• **Your task**: Return verbatim all lines from the first one in the records to the line with "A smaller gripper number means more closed", both ends kept.

Collection entries:
'''

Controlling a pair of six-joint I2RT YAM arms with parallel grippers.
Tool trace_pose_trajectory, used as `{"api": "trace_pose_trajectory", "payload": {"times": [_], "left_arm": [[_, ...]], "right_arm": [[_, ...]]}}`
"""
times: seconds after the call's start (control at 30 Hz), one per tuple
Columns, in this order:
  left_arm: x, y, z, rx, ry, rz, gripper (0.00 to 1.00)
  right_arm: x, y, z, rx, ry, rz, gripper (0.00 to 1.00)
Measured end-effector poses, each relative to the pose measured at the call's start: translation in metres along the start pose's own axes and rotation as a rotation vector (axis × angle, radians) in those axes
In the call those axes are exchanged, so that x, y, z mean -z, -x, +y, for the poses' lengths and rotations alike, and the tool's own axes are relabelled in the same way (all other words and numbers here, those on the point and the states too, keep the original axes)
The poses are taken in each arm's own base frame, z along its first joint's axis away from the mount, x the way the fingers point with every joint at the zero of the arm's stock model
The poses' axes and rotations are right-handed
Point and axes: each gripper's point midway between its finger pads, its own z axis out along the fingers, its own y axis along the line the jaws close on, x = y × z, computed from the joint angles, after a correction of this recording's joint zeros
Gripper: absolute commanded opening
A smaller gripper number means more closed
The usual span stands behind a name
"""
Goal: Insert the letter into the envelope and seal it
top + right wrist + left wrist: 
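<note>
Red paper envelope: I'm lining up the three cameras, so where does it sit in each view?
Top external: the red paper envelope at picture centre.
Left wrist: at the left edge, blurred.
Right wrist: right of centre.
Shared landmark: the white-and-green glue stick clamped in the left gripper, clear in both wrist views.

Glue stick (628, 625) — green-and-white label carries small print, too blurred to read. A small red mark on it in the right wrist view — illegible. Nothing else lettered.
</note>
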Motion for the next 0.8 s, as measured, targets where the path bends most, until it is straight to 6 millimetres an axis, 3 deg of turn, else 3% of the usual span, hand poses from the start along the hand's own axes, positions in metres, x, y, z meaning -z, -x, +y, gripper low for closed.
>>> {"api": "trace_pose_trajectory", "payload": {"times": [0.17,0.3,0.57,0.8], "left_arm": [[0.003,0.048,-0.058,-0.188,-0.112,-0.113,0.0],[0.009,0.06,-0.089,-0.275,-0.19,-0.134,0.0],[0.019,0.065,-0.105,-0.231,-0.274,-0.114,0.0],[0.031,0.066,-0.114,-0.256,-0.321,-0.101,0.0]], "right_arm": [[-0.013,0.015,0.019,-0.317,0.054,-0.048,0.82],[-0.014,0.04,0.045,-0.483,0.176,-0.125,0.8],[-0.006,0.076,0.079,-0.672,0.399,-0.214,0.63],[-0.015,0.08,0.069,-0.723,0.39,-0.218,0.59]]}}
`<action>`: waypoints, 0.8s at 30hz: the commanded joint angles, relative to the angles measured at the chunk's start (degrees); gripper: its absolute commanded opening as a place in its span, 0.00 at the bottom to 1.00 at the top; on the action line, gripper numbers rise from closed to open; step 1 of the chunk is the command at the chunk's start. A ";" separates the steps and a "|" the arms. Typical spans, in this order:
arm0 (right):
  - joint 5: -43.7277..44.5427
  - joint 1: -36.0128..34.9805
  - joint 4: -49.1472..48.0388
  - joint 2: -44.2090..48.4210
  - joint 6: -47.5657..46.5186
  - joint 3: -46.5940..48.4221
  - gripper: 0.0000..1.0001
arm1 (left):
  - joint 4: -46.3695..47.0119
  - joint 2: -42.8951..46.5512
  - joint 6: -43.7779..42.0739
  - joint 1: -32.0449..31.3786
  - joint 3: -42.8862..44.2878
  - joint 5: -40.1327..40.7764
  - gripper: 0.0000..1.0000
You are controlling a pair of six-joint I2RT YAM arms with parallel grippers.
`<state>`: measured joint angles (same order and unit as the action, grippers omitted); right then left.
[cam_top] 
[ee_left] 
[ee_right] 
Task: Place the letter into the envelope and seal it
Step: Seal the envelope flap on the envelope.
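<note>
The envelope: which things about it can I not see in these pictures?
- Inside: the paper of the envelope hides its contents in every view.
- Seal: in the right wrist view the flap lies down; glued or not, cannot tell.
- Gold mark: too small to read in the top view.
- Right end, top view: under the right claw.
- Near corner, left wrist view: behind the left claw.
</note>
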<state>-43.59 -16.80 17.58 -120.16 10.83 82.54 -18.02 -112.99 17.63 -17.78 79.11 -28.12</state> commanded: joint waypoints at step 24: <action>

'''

• **Response box**:
Controlling a pair of six-joint I2RT YAM arms with parallel grippers.
Tool trace_pose_trajectory, used as `{"api": "trace_pose_trajectory", "payload": {"times": [_], "left_arm": [[_, ...]], "right_arm": [[_, ...]]}}`
"""
times: seconds after the call's start (control at 30 Hz), one per tuple
Columns, in this order:
  left_arm: x, y, z, rx, ry, rz, gripper (0.00 to 1.00)
  right_arm: x, y, z, rx, ry, rz, gripper (0.00 to 1.00)
Measured end-effector poses, each relative to the pose measured at the call's start: translation in metres along the start pose's own axes and rotation as a rotation vector (axis × angle, radians) in those axes
In the call those axes are exchanged, so that x, y, z mean -z, -x, +y, for the poses' lengths and rotations alike, and the tool's own axes are relabelled in the same way (all other words and numbers here, those on the point and the states too, keep the original axes)
The poses are taken in each arm's own base frame, z along its first joint's axis away from the mount, x the way the fingers point with every joint at the zero of the arm's stock model
The poses' axes and rotations are right-handed
Point and axes: each gripper's point midway between its finger pads, its own z axis out along the fingers, its own y axis along the line the jaws close on, x = y × z, computed from the joint angles, after a correction of this recording's joint zeros
Gripper: absolute commanded opening
A smaller gripper number means more closed

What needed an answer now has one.